Academic Papers

A New Class of Optimal Frequency Hopping Sequences with Applications to Secure Communication Waveforms

Frequency hopping (FH) is a spread spectrum technique used to protect against detection, interception, location, and jamming. FH is an interference mitigation strategy wherein the transmission frequency is changed in a seemingly random manner, occupying a given frequency band for a very short amount of time. FH systems provide low probability of intercept (LPI) mainly by using large hop bandwidths. Using large portions of spectrum is beneficial because it makes it potentially more difficult for a third party to monitor the entire bandwidth at once. 

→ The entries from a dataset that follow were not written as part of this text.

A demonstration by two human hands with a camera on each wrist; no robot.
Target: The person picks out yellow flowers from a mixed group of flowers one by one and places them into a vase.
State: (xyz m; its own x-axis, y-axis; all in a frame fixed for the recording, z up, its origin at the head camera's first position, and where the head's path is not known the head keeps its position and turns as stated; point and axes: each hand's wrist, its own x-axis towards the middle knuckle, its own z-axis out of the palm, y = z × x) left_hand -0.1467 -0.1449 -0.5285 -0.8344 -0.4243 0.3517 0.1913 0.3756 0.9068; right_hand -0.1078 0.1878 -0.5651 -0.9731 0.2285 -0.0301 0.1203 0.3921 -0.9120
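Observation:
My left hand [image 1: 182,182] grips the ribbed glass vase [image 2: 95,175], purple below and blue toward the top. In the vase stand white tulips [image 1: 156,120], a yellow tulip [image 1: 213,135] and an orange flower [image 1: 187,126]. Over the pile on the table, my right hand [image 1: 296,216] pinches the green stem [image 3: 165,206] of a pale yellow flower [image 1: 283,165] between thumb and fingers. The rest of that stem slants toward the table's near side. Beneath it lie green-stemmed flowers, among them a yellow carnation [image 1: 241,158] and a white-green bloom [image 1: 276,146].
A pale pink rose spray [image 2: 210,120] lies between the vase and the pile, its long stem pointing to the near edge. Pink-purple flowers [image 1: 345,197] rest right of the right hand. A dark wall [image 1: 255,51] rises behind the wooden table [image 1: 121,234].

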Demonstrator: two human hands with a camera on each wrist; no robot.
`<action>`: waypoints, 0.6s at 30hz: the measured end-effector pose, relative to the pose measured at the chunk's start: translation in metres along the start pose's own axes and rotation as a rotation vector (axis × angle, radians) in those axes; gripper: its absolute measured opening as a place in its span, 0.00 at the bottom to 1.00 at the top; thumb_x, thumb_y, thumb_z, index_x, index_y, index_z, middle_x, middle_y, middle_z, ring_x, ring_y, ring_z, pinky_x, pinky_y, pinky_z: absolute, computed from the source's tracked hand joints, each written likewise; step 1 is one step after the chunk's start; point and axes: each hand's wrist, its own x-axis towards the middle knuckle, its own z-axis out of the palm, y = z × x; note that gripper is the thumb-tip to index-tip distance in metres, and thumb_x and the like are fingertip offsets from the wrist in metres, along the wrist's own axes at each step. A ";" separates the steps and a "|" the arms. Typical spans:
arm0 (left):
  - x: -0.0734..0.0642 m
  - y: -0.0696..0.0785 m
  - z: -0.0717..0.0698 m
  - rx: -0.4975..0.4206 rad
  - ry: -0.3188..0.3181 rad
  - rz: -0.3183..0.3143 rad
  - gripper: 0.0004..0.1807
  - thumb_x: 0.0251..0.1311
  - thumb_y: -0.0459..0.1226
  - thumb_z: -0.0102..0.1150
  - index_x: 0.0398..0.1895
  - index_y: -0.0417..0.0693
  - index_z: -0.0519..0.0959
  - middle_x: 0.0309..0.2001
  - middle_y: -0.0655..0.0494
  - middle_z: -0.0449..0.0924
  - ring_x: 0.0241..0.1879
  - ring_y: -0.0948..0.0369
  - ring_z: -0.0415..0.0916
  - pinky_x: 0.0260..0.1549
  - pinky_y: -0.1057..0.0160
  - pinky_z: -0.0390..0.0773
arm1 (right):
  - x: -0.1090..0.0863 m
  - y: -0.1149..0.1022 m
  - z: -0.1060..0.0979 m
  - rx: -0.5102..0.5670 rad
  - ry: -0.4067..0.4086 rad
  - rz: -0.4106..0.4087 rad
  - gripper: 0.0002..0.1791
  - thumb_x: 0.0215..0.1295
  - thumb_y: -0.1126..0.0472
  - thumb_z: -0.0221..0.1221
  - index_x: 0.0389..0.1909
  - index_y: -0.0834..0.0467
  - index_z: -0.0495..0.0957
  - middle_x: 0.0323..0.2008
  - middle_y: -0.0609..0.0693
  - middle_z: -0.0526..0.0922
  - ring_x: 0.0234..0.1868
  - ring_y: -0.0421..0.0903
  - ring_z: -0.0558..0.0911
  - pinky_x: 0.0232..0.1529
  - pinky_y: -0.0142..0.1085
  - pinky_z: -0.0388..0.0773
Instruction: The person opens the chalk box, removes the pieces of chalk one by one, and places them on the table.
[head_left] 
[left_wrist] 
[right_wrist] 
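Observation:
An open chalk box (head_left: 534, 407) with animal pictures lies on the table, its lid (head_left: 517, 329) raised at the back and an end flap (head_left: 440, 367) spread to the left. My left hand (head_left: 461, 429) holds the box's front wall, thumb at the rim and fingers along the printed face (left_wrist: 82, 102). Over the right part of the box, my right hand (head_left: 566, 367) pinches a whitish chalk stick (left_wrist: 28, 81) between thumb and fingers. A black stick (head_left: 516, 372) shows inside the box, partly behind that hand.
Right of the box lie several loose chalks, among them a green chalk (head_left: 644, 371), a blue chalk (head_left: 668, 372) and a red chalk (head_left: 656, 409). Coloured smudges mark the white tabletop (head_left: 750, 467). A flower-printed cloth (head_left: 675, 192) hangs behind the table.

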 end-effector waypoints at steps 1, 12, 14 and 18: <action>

A popular way to implement FH is through the use of specially designed pseudorandom sequences known only to intended users. The pseudorandom sequences must be designed according to certain mathematical properties in order to guarantee that an attacker cannot learn the hopping sequence and defeat the protection. Prior research has revealed an interesting equivalence relation between mathematically optimal FH sequences and partitioned difference families in cyclic groups. 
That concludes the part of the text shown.